Cette familiarité est d’abord celle d’un lexique commun qui, dans un cas, construit l’abord de la question sociale et se retourne, au titre du paradigme de la race dans le second cas. Cette proximité était d’autant plus forte dans le cas du processus de subjectivation de l’Appel fondant un mouvement (2005-2010), elle s’estompe au fur et à mesure de la construction programmatique du PIR. Sadri Khiari ne dit rien d’autre, concluant ainsi son propos de Race et capitalisme :
« Penser un programme « décolonial » procède d’une démarche similaire puisqu’il faudra consacrer la division raciale pour abolir les hiérarchies raciales qui produisent les races, conserver la nation pour dépasser la nation une et homogène, conserver la laïcité pour dépasser la séparation bourgeoise entre le politique et le spirituel, étreindre la citoyenneté individuelle pour faire éclore une citoyenneté qui soit à la fois individuelle et collective, sociale et culturelle, emprunter le chemin de l’émancipation tout en lui opposant nos propres voies de libération, et pour commencer, forcer les barrières de l’espace politique blanc pour faire émerger l’espace indigène indépendant.

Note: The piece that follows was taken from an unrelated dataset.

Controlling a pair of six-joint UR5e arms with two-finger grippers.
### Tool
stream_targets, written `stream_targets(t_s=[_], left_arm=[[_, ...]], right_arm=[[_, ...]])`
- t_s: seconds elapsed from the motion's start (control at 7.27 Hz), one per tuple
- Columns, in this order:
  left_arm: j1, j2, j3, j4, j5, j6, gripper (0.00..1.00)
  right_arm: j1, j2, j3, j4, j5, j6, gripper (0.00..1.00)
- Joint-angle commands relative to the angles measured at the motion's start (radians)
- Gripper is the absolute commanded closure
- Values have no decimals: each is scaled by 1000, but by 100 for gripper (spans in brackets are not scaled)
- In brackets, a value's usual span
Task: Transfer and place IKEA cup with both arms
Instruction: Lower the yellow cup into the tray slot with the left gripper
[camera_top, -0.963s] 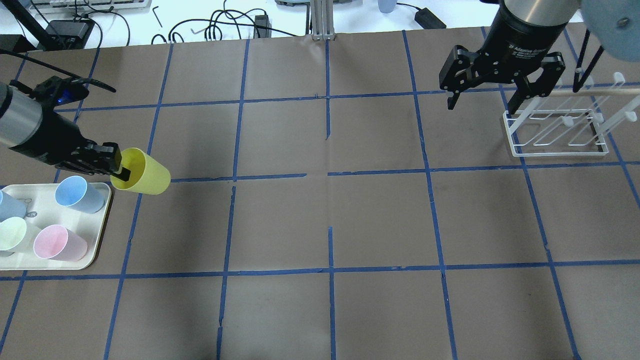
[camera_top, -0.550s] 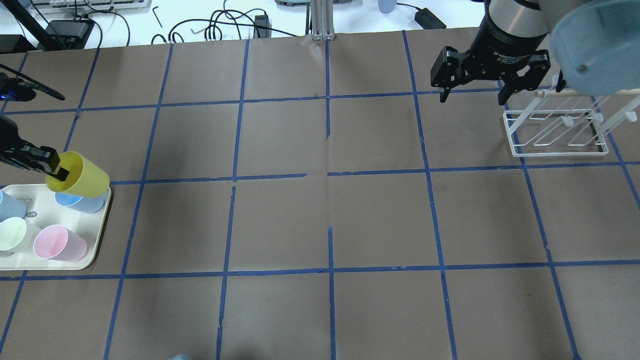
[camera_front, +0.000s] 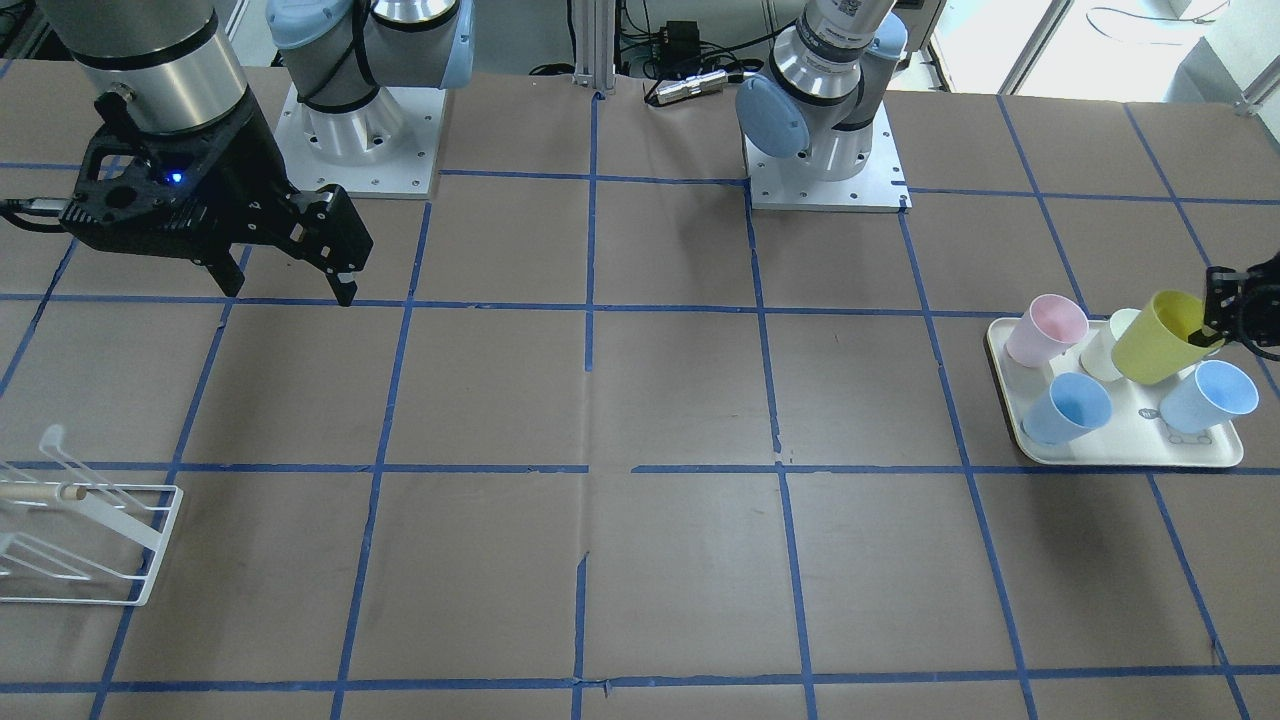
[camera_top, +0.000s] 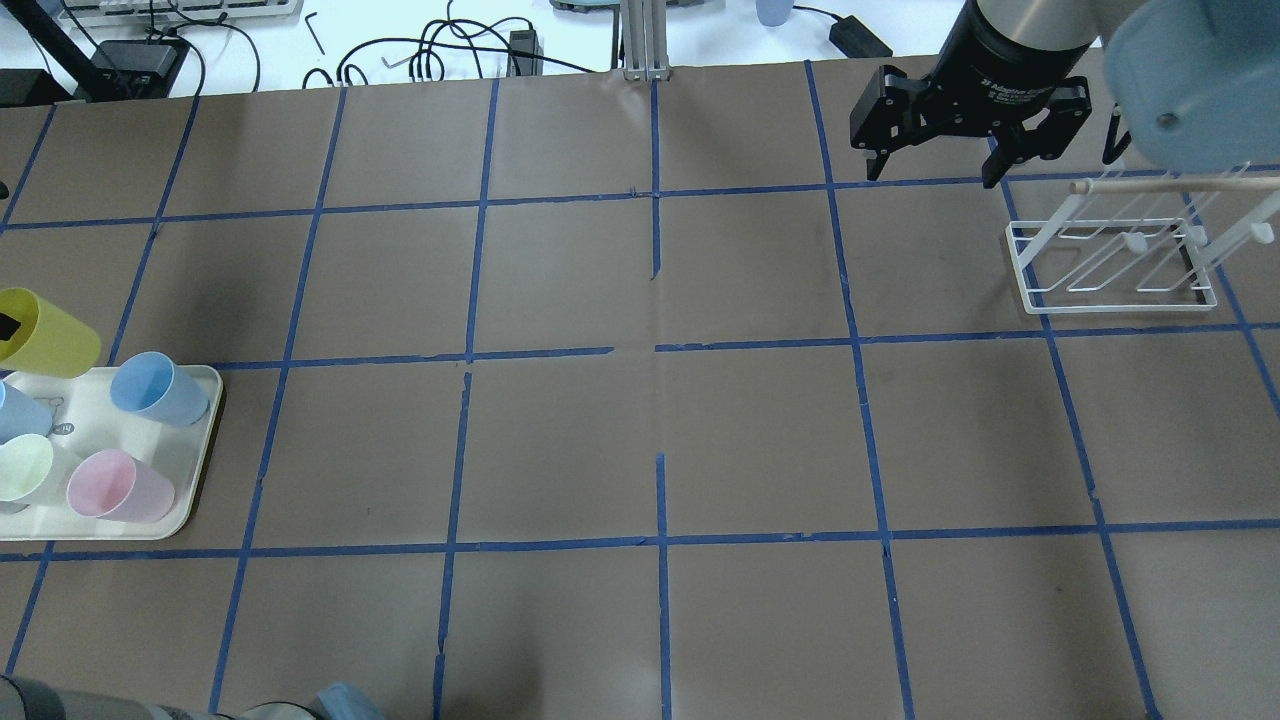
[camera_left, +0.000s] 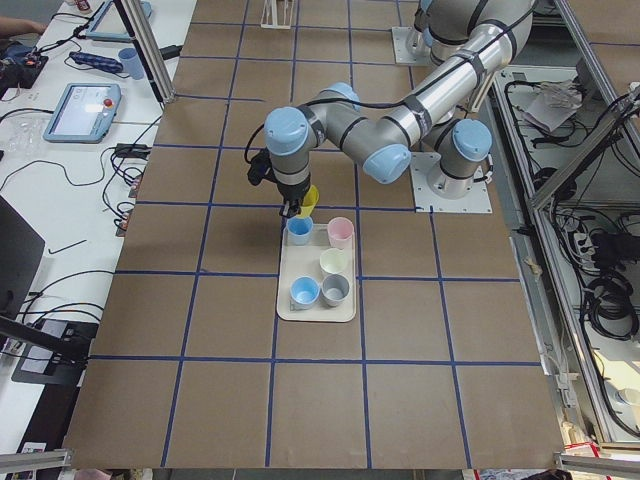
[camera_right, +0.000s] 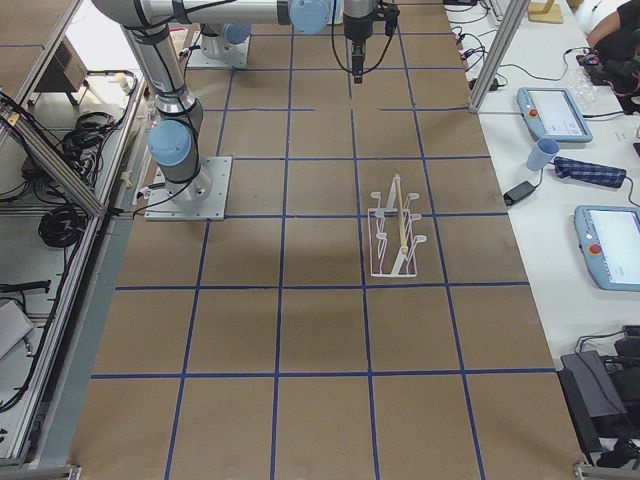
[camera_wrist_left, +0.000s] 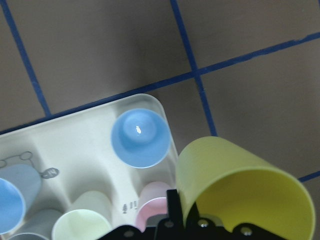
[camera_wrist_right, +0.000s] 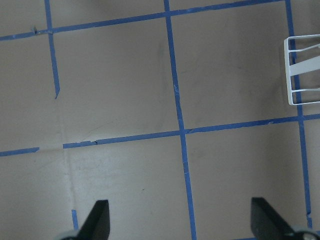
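Table (camera_top: 660, 440) fills overhead view, brown w/ blue tape grid; right gripper (camera_top: 932, 160) upper right of that view, claw spread wide, nothing in it; white rack (camera_top: 1120, 305) just below it; tray (camera_front: 1130, 445) w/ pastel cups (camera_front: 1070, 412) at right edge of front view; IKEA cup (camera_front: 1155, 340) tilted above tray's back edge, rim pinched by left gripper (camera_front: 1212, 322), one finger inside mouth.

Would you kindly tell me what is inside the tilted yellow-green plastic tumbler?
One black finger of the left gripper sits inside the yellow-green plastic tumbler, clamping its wall. The visible inner wall is otherwise bare; the bottom is hidden.
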Motion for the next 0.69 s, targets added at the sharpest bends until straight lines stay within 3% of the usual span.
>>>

D’un côté comme de l’autre, il faudra savoir heurter et renoncer à une part de soi-même. Mais dans cette équation, il est bon de prévenir que les Blancs auront beaucoup plus à perdre. Ils perdront le pouvoir (p. 169-170) ».

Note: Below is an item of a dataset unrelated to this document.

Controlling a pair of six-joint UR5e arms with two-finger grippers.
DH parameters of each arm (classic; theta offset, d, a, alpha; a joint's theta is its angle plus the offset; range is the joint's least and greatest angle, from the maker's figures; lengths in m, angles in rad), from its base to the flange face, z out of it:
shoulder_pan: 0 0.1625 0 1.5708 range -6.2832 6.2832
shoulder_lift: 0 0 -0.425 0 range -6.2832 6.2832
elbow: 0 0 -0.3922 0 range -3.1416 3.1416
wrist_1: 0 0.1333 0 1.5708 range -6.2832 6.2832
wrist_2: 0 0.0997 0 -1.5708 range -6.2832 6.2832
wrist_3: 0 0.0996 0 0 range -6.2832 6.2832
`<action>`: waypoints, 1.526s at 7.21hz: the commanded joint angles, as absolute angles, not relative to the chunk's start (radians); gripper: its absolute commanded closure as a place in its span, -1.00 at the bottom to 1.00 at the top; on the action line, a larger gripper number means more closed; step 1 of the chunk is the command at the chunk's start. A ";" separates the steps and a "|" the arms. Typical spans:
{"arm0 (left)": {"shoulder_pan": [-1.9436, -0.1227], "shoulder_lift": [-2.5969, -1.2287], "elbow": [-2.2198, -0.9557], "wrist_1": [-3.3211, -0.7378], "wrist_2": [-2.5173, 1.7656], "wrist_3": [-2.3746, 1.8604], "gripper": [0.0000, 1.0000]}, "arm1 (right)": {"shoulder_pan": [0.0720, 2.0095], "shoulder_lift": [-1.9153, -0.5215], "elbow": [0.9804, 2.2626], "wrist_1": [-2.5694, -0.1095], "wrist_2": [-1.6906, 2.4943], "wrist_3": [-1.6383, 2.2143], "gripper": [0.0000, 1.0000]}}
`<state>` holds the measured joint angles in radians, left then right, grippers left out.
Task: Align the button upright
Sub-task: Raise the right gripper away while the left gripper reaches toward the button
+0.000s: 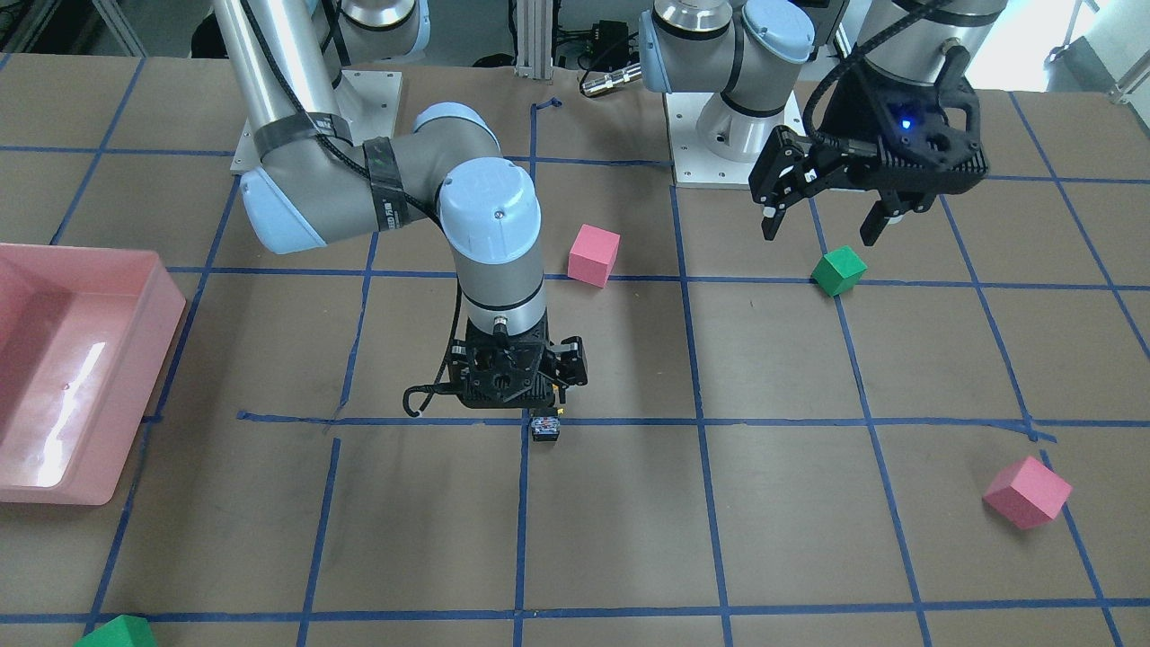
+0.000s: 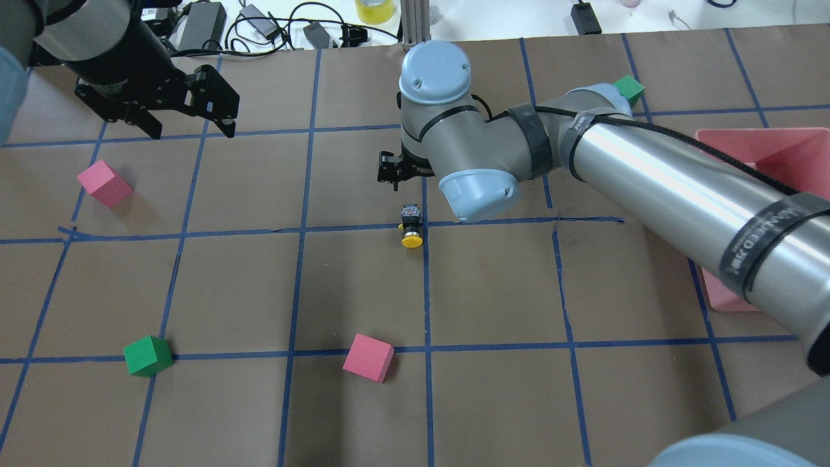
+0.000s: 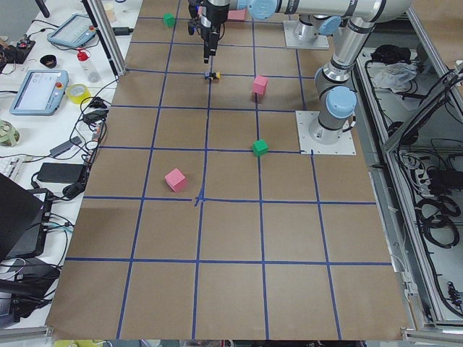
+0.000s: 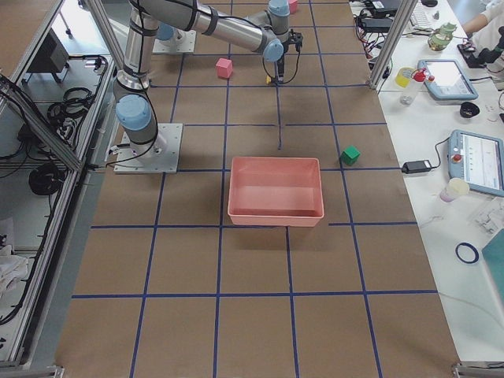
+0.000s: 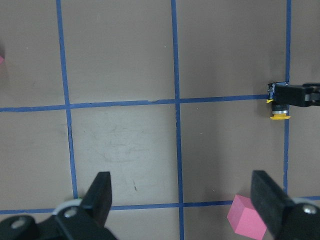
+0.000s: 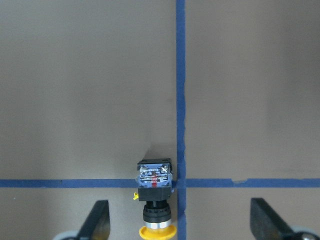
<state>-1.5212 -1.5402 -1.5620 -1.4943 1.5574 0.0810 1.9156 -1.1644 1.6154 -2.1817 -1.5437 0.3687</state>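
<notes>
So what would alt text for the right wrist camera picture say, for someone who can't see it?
A small yellow-capped button lies on its side on a brown table, at a crossing of blue tape lines. The open right gripper hovers above, one finger either side.

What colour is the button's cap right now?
Yellow. The cap of the button shows best in the overhead exterior view.

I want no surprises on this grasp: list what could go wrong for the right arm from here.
1. The button lies on its side, off-centre under the open right gripper; one finger may touch first and shove it.
2. Its round yellow cap could let it roll or pivot when squeezed.
</notes>
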 commanded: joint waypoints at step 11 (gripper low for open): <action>-1.868 -1.705 -2.167 -0.355 1.720 -0.198 -1.00 | 1.688 -1.560 1.574 -1.793 -1.603 0.071 -1.00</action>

La logique du propos emprunte à la rhétorique marxiste en substituant à la classe, la « race », pour parvenir à abolir les distinctions raciales. L’étrangeté du propos n’est pas alors qu’il soit le fait d’« indigènes » au terme d’un processus de subjectivation mais bien ce déplacement où mute l’ensemble des propositions clés de l’extrême gauche, au premier chef l’émancipation.